__Task requirements__.
All of the data that appears below is to be given again precisely as written.

__Data below__.
•••••
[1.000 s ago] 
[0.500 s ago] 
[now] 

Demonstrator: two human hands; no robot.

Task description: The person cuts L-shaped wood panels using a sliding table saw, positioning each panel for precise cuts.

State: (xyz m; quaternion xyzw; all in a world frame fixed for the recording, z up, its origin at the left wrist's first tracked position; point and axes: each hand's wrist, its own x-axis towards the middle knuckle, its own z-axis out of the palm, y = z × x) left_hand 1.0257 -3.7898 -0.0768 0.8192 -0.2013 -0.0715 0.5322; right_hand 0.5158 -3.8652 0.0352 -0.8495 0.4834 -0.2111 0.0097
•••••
__Finished exercise__.
[1.000 s ago] 
[0.500 s ago] 
[now] 

Demonstrator: two human hands; no robot.

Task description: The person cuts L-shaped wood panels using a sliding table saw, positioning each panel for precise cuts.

State: (xyz m; quaternion xyzw; all in a world frame fixed for the recording, z up, its origin at the left wrist's first tracked position; point and axes: each hand's wrist, its own x-axis towards the middle knuckle, its own z-axis out of the palm, y = z × x) left_hand 1.0257 -3.7898 -0.0768 0.8192 -0.2013 -0.0715 0.5322; right_hand 0.5158 -3.8652 0.0352 -0.8495 0.4834 -0.2111 0.0097

The work on this exercise is finished.